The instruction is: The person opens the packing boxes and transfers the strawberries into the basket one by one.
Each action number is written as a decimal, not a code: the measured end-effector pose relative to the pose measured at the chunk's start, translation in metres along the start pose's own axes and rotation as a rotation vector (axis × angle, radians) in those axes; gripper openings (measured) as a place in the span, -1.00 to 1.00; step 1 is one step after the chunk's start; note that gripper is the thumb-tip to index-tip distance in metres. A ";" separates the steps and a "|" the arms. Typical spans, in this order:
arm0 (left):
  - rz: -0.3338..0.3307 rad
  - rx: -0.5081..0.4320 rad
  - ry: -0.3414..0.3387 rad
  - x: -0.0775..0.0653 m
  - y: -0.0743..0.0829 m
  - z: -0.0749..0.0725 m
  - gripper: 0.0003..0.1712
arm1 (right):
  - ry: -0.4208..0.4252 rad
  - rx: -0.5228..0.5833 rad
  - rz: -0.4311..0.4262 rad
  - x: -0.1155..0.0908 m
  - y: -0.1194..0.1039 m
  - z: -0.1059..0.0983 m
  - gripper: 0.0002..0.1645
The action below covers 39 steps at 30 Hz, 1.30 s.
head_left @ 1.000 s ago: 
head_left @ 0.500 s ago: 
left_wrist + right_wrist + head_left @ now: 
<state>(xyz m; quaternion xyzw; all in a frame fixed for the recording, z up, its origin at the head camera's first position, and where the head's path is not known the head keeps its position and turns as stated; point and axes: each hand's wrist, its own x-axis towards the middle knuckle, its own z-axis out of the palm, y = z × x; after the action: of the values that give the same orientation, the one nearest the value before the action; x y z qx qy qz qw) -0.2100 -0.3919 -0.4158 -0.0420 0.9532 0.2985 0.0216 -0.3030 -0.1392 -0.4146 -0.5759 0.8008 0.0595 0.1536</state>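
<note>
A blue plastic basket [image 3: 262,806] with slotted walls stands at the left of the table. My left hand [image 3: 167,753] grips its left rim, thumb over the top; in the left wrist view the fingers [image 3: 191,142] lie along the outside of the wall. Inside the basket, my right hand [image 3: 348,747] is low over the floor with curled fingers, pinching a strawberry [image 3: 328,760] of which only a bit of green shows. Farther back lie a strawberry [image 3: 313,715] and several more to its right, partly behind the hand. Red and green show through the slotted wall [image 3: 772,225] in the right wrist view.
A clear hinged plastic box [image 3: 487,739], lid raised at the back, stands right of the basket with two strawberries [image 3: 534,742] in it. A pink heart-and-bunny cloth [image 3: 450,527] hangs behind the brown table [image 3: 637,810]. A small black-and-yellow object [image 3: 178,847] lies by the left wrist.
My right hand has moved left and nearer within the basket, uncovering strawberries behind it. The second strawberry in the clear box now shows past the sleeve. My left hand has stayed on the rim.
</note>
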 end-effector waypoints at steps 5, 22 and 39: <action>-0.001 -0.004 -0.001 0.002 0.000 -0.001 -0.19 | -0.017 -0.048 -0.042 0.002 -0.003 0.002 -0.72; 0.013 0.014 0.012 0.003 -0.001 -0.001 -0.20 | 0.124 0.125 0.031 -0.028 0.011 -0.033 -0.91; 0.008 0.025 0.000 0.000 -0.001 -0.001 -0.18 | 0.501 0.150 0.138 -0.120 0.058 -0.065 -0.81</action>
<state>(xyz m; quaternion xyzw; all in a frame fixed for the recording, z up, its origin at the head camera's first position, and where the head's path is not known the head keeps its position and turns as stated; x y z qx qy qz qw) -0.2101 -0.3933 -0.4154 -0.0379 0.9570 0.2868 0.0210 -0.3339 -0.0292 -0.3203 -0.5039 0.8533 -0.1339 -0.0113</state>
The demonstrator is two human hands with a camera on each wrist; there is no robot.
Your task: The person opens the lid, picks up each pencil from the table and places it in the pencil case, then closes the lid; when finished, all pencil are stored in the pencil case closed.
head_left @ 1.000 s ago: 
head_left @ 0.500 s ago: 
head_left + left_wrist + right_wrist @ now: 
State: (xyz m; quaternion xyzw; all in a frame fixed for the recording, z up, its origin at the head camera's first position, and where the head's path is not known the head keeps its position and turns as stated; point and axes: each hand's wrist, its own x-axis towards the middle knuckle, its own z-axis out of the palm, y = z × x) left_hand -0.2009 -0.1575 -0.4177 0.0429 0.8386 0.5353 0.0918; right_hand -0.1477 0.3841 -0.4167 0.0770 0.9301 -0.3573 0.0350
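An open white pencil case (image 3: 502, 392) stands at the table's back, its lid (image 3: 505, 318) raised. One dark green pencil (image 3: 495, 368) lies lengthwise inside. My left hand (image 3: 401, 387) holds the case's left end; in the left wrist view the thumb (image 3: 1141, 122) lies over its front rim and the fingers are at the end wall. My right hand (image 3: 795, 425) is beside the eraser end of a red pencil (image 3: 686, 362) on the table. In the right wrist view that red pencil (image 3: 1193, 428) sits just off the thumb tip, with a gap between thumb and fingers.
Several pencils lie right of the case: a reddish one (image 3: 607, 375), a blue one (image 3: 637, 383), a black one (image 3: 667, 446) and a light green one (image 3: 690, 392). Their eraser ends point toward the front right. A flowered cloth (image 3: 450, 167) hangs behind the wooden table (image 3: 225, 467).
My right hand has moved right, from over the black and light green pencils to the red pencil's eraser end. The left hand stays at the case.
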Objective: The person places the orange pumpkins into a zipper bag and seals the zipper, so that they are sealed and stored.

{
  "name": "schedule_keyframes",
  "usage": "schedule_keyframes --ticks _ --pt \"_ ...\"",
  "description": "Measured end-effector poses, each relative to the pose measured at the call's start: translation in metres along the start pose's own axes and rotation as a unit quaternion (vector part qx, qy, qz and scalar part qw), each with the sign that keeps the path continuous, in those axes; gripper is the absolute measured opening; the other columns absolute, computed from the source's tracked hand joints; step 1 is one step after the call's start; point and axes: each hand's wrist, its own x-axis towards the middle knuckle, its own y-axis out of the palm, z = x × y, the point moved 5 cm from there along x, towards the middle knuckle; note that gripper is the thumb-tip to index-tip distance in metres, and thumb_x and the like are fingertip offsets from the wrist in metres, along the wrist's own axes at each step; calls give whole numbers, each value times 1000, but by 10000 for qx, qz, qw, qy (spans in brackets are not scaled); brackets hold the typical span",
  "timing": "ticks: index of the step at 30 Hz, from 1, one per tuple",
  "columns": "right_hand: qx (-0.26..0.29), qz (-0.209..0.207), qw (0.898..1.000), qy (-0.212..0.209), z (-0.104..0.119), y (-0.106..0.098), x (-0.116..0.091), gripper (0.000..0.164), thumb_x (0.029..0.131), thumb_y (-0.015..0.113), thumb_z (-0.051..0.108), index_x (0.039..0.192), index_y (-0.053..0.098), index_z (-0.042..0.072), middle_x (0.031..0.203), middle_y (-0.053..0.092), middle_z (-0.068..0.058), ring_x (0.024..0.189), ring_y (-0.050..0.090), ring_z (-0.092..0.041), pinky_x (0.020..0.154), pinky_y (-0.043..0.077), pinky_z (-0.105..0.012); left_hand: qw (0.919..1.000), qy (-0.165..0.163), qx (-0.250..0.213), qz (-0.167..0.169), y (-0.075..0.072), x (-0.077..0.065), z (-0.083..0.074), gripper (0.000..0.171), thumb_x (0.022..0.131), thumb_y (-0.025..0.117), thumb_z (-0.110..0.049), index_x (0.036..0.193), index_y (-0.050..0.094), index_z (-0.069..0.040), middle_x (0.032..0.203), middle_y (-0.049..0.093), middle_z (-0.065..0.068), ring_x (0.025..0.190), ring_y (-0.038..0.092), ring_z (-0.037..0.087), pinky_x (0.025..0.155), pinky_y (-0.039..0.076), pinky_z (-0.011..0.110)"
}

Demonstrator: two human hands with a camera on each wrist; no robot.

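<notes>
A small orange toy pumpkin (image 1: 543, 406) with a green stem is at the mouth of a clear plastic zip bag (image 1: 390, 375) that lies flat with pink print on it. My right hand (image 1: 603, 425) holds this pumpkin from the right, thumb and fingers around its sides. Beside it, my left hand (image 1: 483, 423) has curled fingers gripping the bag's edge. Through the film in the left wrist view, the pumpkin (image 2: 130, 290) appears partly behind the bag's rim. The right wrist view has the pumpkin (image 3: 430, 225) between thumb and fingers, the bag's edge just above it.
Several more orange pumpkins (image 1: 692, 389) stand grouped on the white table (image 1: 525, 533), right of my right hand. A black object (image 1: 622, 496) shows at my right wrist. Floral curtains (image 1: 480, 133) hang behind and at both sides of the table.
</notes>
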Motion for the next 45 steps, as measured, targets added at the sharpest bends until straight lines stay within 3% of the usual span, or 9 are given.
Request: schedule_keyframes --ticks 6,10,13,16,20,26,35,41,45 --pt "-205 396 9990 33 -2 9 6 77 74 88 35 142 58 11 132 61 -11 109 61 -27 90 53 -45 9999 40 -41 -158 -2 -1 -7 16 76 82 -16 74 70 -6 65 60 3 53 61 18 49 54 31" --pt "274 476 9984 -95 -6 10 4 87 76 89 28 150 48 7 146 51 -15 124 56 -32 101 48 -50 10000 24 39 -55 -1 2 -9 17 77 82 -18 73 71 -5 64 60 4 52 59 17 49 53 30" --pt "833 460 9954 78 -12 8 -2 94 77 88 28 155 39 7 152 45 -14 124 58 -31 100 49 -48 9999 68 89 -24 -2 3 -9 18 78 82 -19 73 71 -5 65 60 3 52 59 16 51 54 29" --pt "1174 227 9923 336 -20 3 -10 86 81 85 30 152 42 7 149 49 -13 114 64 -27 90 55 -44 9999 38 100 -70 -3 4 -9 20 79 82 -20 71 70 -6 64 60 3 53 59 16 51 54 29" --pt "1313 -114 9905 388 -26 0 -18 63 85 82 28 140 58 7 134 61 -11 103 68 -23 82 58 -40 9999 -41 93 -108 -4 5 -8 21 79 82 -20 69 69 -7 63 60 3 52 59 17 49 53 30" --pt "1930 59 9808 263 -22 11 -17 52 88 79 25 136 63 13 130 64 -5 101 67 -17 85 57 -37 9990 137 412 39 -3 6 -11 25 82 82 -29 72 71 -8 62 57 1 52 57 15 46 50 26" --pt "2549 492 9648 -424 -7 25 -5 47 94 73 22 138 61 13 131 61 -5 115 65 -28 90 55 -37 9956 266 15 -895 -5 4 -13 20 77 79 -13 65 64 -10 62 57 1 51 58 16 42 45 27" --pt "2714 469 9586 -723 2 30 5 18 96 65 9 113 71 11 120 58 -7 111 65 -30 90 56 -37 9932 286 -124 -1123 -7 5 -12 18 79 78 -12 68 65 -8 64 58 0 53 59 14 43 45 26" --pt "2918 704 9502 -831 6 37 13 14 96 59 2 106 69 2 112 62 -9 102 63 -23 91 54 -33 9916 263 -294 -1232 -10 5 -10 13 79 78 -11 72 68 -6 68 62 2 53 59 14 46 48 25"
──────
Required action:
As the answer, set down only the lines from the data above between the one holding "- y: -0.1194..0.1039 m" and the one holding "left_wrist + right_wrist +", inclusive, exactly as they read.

Reply:
  - y: -0.1194..0.1039 m
  - z: -0.1059..0.0983 m
  - gripper: 0.0002..0.1645
The action below covers 39 steps at 30 Hz, 1.30 s.
head_left @ 1.000 s ago: 
head_left @ 0.500 s ago: 
left_wrist + right_wrist + head_left @ now: 

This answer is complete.